▶ What you should do:
Output the listing exactly as written, apart from its pictures.

################

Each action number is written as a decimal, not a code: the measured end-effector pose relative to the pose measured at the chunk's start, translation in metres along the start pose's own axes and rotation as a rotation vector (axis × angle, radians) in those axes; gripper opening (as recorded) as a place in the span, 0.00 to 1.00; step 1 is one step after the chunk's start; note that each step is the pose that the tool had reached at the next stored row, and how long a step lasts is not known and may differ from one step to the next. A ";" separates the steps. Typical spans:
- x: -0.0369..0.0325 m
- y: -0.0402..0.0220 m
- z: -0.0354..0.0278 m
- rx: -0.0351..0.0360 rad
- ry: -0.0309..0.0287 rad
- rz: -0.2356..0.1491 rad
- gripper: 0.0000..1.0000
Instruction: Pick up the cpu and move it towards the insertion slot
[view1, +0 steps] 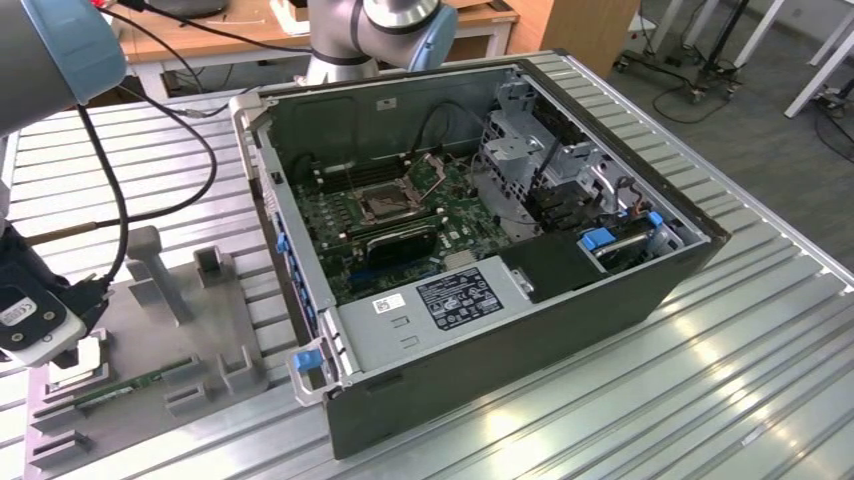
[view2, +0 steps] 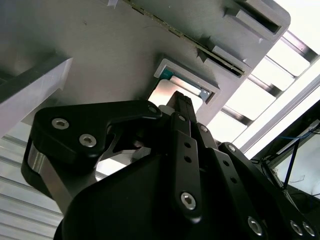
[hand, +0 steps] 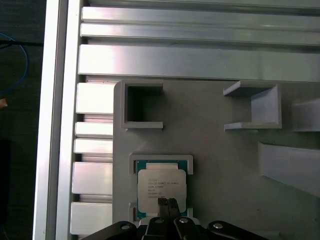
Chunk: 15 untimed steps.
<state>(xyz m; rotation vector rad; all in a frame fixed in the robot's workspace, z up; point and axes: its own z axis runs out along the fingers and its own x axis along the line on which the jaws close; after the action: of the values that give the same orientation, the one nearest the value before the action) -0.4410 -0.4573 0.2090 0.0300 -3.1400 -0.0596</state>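
The claw (hand: 168, 203) is seen in the first wrist view with its fingertips pressed together. The cpu (hand: 161, 186) is found right beneath those tips, seated flat in a pocket of the grey holder plate (hand: 215, 150). The insertion slot (view1: 383, 203) is spotted well away from the claw, on the board inside the open computer case (view1: 534, 330).

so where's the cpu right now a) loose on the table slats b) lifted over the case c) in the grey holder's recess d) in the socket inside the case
c: the cpu lies flat in the holder, with the gripper right at it.
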 end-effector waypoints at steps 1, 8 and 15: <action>0.0000 0.0000 0.0000 0.0000 0.0000 0.000 0.11; 0.0000 0.0000 0.0002 0.0000 0.0000 0.000 0.35; 0.0000 0.0000 0.0003 0.0000 0.0000 0.000 0.59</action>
<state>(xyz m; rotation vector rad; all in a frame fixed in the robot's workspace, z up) -0.4410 -0.4573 0.2087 0.0300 -3.1400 -0.0596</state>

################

▶ Answer below:
Each action number is written as a decimal, not a code: the measured end-effector pose relative to the pose measured at the chunk's start, translation in metres along the start pose's own axes and rotation as a rotation vector (axis × angle, radians) in those axes; gripper opening (as recorded) as a place in the span, 0.00 to 1.00; step 1 is one step after the chunk's start; note that each step is the pose that the tool had reached at the next stored row, and how long a step lasts is not known and may differ from one step to the next. A ";" separates the steps. Typical spans:
- x: -0.0369..0.0325 m
- y: -0.0402..0.0220 m
- z: -0.0354..0.0278 m
- rx: -0.0351..0.0360 rad
- ry: -0.0309..0.0287 rad
- rz: -0.2356..0.1491 rad
- gripper: 0.0000..1.0000
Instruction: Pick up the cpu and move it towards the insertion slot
[view1, +0 steps] 
[view2, +0 steps] 
[hand, +0 steps] 
Chunk: 15 untimed steps.
<state>(xyz m; rotation vector rad; all in a frame fixed in the robot's workspace, z up; point and axes: its own z axis runs out along the fingers and its own x axis along the line on which the jaws close; after the action: of the values that give the same orientation, the one nearest the value before the action) -0.4410 -0.4573 0.2090 0.0300 -3.1400 -0.0596</state>
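The claw (hand: 168, 203) is seen in the first wrist view with its fingertips pressed together. The cpu (hand: 161, 186) is found right beneath those tips, seated flat in a pocket of the grey holder plate (hand: 215, 150). The insertion slot (view1: 383, 203) is spotted well away from the claw, on the board inside the open computer case (view1: 534, 330).

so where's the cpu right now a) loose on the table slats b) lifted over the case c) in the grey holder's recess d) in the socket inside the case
c: the cpu lies flat in the holder, with the gripper right at it.
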 end-effector waypoints at steps 1, 8 and 15: <action>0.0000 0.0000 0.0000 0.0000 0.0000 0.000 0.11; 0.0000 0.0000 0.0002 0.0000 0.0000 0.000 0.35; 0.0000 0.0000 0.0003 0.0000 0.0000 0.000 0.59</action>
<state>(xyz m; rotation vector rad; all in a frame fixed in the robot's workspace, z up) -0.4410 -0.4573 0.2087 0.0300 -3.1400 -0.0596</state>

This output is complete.